EXERCISE. Exactly the lines below, starting with the one containing "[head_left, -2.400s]" and going on through the one containing "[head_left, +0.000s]", must be reproduced, both ends included, and no pictures with them.

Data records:
- Opening Delimiter -

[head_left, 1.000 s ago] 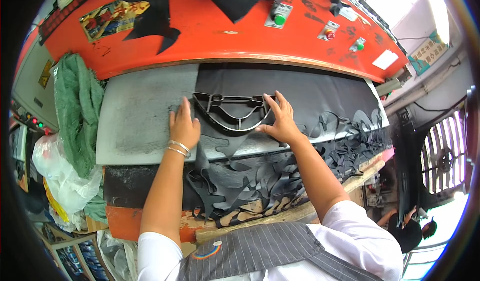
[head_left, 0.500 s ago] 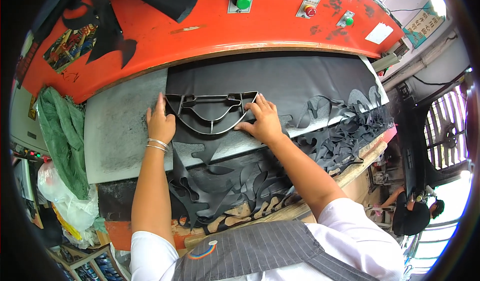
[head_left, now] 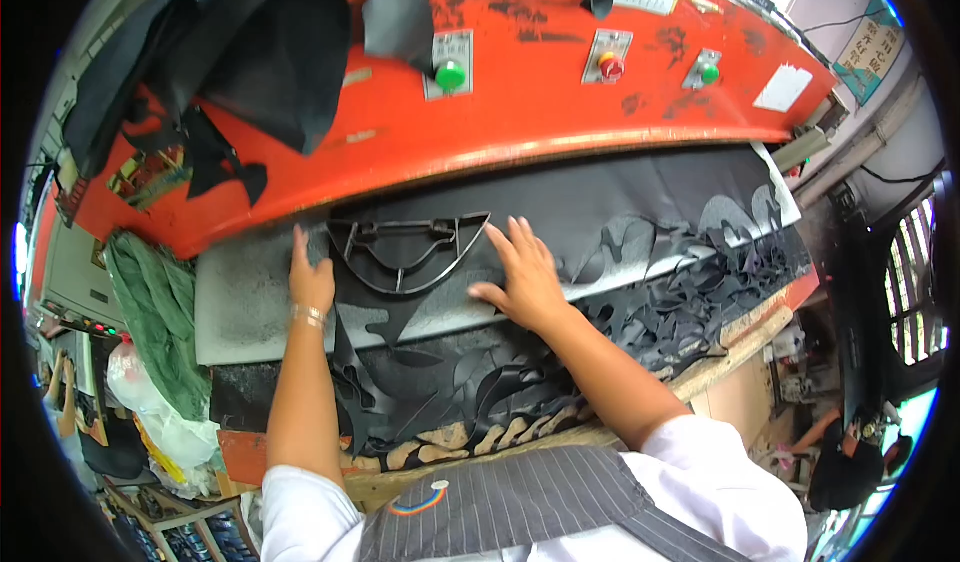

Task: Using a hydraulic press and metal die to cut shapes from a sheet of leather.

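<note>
The left hand is laid flat, fingers together and pointing upward, against the left end of a dark metal cutting frame; nothing is gripped by it. A thin bracelet is worn at that wrist. The right hand is spread wide, palm down, on the black sheet just beside the frame's right end, and nothing is held by it either.

The frame (half-round, with a straight top bar and inner struts) is placed flat on the black sheet, between the two hands, under the edge of the orange machine head. The sheet is stretched over a grey cutting board. Cut-out holes are seen to the right and below, and ragged black offcuts are draped over the front edge.

On the orange panel, a green button is mounted on a pale rectangular plate, a red button on a second plate, and a smaller green button on a third. A white rectangular label is stuck farther right. A teal sign is fixed to the wall at upper right. Black fabric is piled on the machine's upper left, and a green cloth is hung at the left.
</note>
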The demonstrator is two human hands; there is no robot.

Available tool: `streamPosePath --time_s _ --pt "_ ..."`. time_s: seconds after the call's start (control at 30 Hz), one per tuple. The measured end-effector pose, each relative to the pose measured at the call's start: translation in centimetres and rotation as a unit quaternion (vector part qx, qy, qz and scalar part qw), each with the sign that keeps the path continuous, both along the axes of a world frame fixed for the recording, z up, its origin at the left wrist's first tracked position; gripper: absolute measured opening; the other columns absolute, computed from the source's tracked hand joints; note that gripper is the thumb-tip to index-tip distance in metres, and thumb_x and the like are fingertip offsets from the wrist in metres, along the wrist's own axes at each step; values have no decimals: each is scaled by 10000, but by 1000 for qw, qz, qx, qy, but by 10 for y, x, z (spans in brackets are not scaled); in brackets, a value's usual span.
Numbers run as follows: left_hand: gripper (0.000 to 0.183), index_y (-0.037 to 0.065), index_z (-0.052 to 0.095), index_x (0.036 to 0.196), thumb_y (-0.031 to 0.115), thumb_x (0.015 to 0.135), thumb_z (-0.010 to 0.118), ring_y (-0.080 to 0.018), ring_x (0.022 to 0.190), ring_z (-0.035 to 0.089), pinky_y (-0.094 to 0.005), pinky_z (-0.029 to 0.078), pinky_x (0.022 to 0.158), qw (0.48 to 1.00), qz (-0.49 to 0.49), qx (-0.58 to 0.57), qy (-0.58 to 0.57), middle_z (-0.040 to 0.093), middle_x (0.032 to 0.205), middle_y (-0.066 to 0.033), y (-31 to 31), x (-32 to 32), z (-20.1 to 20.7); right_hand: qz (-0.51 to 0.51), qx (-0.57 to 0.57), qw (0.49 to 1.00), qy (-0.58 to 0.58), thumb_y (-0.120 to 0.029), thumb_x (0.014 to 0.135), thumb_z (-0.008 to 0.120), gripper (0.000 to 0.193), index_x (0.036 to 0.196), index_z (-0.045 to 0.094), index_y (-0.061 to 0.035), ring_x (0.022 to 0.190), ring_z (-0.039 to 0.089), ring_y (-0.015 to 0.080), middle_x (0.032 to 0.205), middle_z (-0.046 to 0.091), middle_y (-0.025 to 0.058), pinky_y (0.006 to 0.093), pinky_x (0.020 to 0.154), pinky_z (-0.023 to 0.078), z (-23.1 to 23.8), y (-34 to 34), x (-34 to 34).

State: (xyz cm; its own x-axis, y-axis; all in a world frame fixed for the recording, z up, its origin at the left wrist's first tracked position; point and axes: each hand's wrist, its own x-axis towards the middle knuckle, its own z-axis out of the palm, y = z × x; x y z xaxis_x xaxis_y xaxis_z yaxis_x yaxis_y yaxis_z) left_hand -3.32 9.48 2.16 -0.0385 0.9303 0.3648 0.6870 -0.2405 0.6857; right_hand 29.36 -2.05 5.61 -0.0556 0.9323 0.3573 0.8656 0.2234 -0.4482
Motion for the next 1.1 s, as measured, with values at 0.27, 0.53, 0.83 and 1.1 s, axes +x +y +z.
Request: streamPosePath --time_s 0.27,0.53,0.83,1.1 --pt "174 41 689 1006 101 856 626 -164 875 657 -276 509 767 985 -121 70 -102 689 976 -116 -101 128 72 -190 174 879 400 -376 969 491 680 1453 241 31 1414 236 317 1515 247 229 387 1148 202 46 -37 198" --pt "152 18 599 765 118 880 595 -320 674 521 -392 439 635 918 -167 359 15 553 711 -133 -141 227 191 -330 402 822 233 -504 988 366 735 1475 189 17 1440 59 398 1529 74 308 449 1156 91 148 8 297" --pt "269 33 532 671 193 884 574 -352 646 527 -435 421 589 976 -197 80 52 507 665 -154 -233 166 152 -57 198 965 160 -182 848 662 606 1364 418 19 1341 372 312 1421 410 196 406 1119 250 91 -127 220" --pt "247 75 688 790 300 857 611 -313 819 603 -438 479 746 958 -173 -167 154 613 774 -93 -366 88 63 291 -82 946 -117 -320 671 783 541 1107 624 -45 962 587 288 992 629 116 389 829 474 49 -278 81"
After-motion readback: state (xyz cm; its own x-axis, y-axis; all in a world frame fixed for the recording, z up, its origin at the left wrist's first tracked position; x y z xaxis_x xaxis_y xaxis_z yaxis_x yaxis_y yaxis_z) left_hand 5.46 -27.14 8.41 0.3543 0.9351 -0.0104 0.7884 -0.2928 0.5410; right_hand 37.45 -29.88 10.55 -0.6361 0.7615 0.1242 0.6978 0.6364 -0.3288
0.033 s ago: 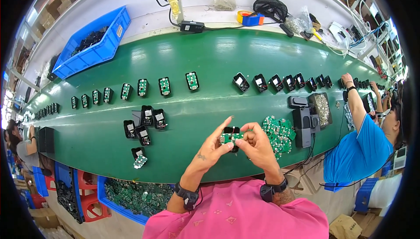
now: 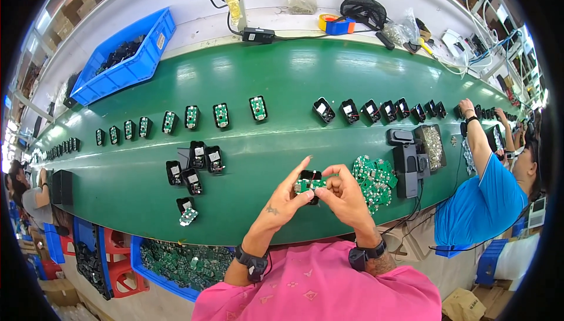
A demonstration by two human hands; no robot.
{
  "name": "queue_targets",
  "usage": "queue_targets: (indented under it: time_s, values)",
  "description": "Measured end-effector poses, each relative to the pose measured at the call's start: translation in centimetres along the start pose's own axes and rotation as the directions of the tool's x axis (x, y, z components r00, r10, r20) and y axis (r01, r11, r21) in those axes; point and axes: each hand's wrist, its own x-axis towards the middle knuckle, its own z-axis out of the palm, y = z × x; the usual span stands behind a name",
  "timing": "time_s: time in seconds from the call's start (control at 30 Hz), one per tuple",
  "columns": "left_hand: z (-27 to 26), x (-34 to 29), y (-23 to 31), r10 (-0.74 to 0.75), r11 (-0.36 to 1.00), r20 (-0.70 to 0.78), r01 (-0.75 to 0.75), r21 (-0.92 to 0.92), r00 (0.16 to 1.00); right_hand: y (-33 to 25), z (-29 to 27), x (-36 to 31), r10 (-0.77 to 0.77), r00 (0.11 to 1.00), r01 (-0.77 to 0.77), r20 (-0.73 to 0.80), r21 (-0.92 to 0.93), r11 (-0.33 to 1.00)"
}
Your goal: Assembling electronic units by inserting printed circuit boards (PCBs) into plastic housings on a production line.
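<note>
Long green workbench [image 2: 294, 71], with a blue bin [image 2: 129, 78] at far left and loose circuit boards [image 2: 376, 181] piled just right of the hands. Held up near the front edge: a green board [image 2: 309, 185] against a black case [image 2: 306, 175]. Cradled at the left by the left hand [image 2: 286, 199], touched at the right end by the right hand [image 2: 345, 195]. Too covered to tell whether seated or tilted. Could pinch any wiring beneath if pressed unevenly, or slip if gripped loosely.

Green circuit board [image 2: 303, 186], black case [image 2: 309, 175]
</note>
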Motion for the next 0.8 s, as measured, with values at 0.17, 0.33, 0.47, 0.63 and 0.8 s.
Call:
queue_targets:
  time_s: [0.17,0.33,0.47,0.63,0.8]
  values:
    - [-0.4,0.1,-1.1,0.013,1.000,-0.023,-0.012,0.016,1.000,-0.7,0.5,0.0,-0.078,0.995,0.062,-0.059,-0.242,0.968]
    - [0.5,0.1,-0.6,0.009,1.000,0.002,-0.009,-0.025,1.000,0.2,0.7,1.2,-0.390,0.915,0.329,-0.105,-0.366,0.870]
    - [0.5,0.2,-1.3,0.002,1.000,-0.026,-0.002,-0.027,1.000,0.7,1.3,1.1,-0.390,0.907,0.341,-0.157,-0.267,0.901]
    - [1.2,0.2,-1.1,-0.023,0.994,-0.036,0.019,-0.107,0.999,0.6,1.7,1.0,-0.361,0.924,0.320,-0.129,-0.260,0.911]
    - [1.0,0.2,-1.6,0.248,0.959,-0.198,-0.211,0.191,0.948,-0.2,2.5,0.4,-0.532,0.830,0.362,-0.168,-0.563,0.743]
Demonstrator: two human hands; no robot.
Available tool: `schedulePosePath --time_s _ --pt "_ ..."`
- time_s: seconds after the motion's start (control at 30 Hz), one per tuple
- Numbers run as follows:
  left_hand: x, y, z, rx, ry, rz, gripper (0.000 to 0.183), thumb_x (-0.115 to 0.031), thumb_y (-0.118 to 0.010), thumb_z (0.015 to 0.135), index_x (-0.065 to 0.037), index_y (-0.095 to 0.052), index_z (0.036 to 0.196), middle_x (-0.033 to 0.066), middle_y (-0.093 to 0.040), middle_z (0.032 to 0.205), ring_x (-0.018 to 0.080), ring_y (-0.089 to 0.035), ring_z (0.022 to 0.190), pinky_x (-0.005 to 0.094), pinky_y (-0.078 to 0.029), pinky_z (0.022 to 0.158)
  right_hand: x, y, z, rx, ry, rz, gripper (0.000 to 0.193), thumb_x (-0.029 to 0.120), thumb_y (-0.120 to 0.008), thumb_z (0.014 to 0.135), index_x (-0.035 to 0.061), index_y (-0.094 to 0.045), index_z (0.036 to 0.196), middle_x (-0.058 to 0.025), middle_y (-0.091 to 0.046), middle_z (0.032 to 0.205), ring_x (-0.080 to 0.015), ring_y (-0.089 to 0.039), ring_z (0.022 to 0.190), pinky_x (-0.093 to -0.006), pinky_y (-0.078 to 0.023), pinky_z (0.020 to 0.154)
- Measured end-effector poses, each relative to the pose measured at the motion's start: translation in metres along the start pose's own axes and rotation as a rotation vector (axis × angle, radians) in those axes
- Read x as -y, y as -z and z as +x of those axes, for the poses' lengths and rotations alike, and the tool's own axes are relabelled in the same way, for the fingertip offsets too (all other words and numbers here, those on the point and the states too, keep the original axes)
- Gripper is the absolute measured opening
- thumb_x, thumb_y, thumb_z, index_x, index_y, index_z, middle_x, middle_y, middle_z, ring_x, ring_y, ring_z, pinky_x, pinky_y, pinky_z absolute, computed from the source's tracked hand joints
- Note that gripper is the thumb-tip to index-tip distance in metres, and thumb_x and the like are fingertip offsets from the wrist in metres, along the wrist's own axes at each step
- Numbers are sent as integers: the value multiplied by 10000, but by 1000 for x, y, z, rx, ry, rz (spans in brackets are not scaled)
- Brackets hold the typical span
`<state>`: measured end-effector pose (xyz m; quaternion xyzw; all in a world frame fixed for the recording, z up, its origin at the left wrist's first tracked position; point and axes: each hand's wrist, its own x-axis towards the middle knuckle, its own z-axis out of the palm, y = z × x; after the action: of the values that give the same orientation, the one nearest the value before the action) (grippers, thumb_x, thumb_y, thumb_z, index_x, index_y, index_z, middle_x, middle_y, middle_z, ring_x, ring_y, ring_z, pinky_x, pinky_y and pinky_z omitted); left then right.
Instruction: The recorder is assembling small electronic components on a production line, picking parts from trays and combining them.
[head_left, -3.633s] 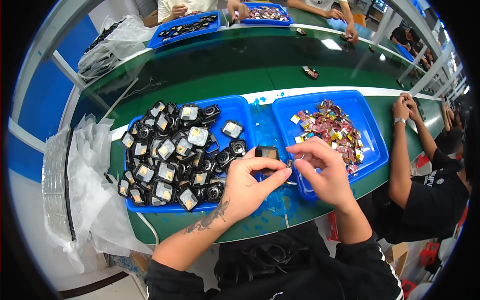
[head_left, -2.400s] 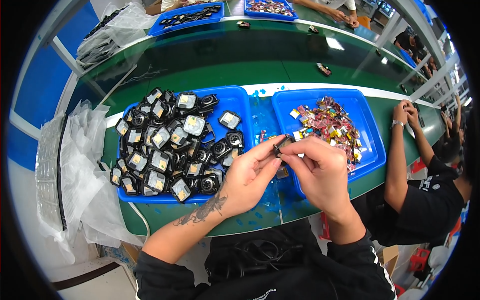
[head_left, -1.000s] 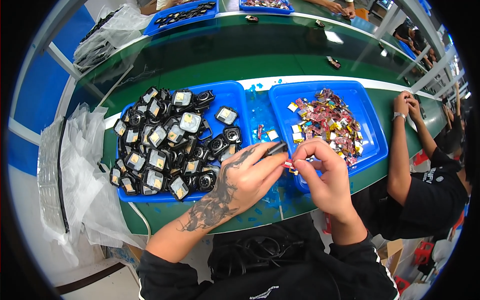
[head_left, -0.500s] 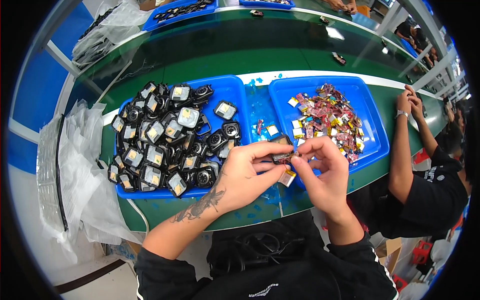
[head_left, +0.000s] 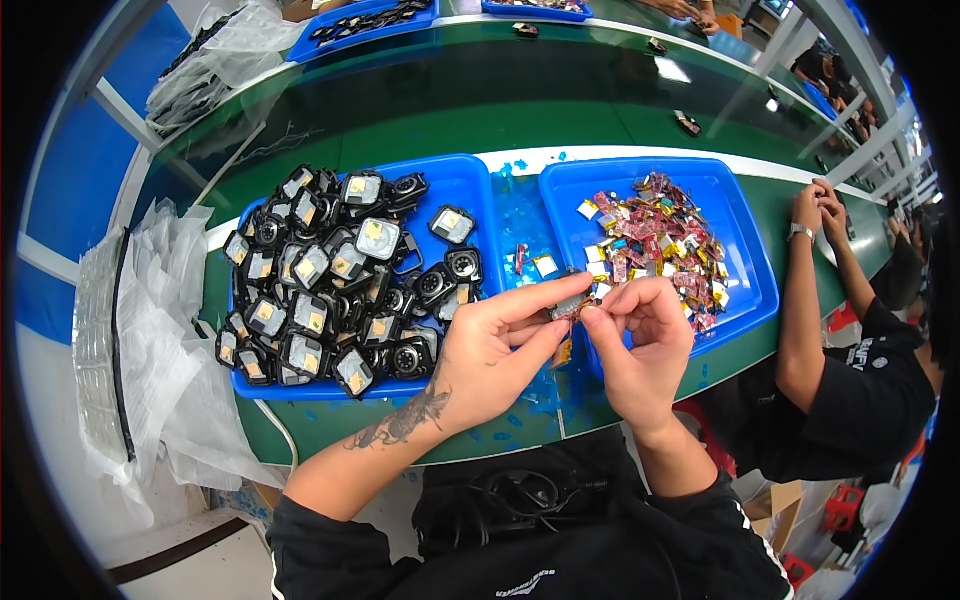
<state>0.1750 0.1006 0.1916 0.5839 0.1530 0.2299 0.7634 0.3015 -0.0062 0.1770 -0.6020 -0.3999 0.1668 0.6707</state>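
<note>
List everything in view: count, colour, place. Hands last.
Held case: one, black and grey, between the hands
Yellowish piece: one, just below the held case
Watch-like cases: dozens, black and grey, left tray
Left tray: one, blue, table
Small boards: many, red, yellow and white, right tray
Right tray: one, blue, table
Loose pieces: two, reddish and white, between trays
Table: one, green, under trays
Plastic sheets: several, translucent, left
Nearest co-worker: one, black shirt, right
Sleeves: two, black, lower edge
Left hand: one, fingers on the held case
Right hand: one, at the case's edge, grip unclear
</note>
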Motion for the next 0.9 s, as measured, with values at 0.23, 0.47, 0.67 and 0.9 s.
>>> schedulePosePath --time_s 0.23,0.47,0.67,0.9 --pt "7 -2 -3 -43 -52 21 404 78 -518 909 20 -536 1308 127 -595 1281 162 -611 1097 277 -517 927 -4 -6 -1 -30 82 -64 235 -40 -714 815 35 -508 898 -38 -588 849 -24 -494 664 -165 -404 576" --pt "5 -1 -2 -53 -84 -44 465 81 -514 905 -20 -479 1358 118 -640 1137 111 -643 961 227 -525 808 5 -11 4 38 -43 -98 324 -36 -693 819 -4 -528 1096 -63 -593 933 -58 -546 748 -173 -457 599" --pt "6 1 0 -155 8 -60 569 86 -552 887 -68 -343 1395 162 -603 1189 150 -625 1025 258 -529 827 21 -8 36 310 -28 -328 456 -38 -677 802 45 -516 1221 -65 -594 902 -129 -623 793 -267 -539 660" --pt "21 -12 -11 -233 -863 870 550 -23 -669 817 -5 -436 1316 194 -566 1231 302 -570 1129 391 -500 901 -37 -27 218 380 -173 -426 524 39 -731 777 17 -475 1235 -91 -652 814 -160 -648 750 -289 -515 665"
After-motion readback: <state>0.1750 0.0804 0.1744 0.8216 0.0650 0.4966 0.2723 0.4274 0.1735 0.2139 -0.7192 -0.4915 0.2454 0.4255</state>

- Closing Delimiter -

REPLY TO THE EXERCISE.
[head_left, -2.400s] 
[head_left, -1.000s] 
[head_left, -0.500s] 
[head_left, +0.000s] 

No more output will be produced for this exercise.